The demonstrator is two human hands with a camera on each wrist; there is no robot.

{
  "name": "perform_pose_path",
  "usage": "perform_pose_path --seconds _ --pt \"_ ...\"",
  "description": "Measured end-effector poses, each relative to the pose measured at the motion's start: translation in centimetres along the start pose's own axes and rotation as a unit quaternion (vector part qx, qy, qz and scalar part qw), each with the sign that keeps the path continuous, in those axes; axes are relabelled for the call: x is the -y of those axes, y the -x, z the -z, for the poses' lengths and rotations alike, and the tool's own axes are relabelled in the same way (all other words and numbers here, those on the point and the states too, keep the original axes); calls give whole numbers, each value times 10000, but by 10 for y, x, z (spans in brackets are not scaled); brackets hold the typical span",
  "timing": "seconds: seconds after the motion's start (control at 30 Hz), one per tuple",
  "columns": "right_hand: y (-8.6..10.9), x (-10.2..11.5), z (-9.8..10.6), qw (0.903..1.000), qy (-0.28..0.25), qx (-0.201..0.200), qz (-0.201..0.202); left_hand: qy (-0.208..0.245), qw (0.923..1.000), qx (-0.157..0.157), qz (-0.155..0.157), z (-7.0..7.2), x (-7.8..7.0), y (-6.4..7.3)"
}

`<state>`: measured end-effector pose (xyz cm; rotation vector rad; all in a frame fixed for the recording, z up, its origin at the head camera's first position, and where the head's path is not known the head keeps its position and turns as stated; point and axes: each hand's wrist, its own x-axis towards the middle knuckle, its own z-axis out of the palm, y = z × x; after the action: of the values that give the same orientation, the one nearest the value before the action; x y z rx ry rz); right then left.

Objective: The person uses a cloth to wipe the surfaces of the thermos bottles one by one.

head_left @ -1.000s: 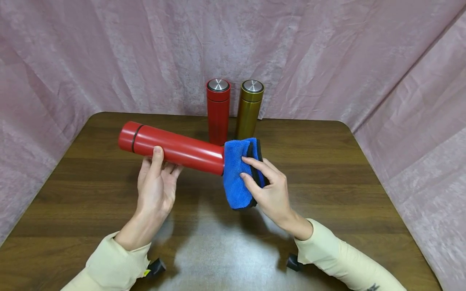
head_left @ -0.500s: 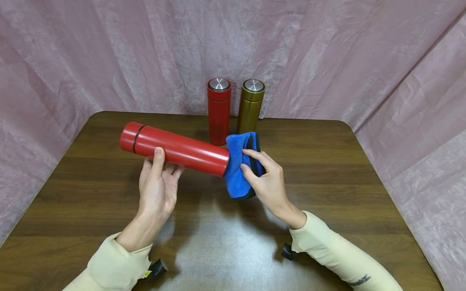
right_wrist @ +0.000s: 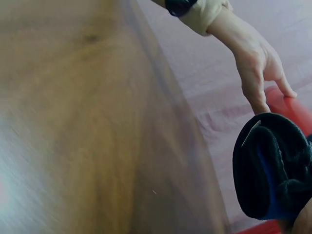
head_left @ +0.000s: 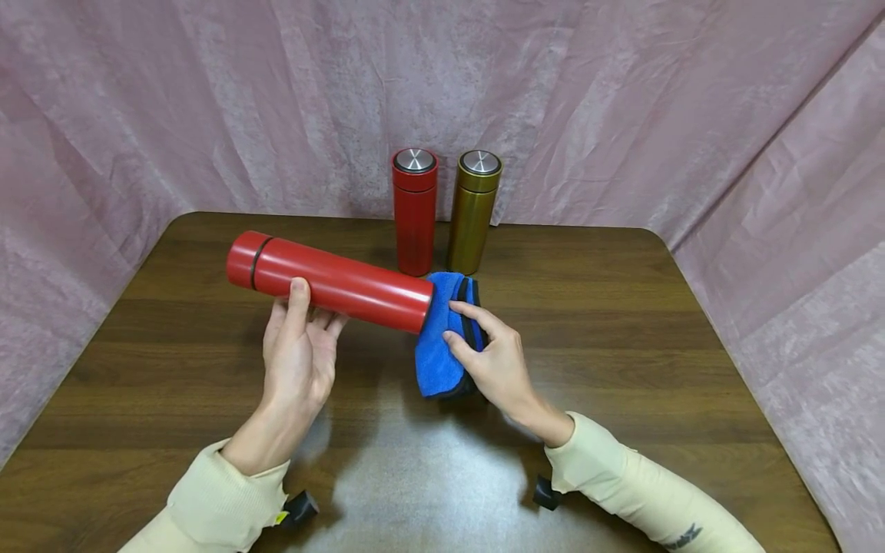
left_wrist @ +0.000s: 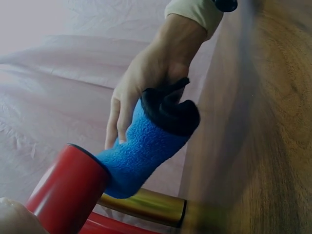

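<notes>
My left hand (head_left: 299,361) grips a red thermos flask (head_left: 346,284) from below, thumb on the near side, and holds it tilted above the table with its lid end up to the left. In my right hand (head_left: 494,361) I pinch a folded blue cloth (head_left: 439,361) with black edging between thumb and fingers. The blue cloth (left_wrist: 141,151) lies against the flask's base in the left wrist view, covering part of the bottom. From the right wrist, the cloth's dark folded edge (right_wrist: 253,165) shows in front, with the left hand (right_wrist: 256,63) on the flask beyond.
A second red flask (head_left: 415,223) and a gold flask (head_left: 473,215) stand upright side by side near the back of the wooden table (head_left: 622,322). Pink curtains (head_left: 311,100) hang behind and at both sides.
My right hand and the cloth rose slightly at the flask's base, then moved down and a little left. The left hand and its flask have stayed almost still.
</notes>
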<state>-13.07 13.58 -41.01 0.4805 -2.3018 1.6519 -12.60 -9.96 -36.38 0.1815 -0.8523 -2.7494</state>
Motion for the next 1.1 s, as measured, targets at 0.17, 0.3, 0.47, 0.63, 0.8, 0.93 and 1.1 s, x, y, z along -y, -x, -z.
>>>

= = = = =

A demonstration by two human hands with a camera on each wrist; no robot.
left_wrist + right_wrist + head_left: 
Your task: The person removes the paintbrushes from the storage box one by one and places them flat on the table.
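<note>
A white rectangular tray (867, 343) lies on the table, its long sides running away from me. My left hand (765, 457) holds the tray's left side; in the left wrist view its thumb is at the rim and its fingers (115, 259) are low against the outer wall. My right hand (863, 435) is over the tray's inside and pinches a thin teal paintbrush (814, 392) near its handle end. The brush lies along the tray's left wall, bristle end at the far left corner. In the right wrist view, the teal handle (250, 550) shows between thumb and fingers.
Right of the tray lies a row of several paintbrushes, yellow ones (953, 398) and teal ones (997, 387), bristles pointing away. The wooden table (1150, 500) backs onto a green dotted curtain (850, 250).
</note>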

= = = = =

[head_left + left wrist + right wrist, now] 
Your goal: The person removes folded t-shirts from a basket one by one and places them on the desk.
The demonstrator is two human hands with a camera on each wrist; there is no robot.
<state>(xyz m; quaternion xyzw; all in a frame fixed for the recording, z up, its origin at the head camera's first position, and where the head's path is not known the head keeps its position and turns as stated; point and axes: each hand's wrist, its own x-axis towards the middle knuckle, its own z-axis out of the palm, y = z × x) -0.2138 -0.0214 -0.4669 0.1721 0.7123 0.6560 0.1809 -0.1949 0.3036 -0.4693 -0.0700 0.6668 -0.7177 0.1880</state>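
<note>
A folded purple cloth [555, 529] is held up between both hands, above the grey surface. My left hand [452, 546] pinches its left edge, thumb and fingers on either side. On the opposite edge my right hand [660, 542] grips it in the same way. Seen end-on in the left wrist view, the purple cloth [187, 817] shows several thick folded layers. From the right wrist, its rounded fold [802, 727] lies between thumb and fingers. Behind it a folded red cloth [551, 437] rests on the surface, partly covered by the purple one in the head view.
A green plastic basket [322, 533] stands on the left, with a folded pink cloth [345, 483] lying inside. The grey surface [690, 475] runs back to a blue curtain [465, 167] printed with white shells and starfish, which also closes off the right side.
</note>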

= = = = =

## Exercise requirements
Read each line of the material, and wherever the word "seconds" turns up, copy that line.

## Expected output
  "usage": "perform_pose_path --seconds _ --pt \"_ ...\"",
  "timing": "seconds: seconds after the motion's start (control at 30 Hz), one per tuple",

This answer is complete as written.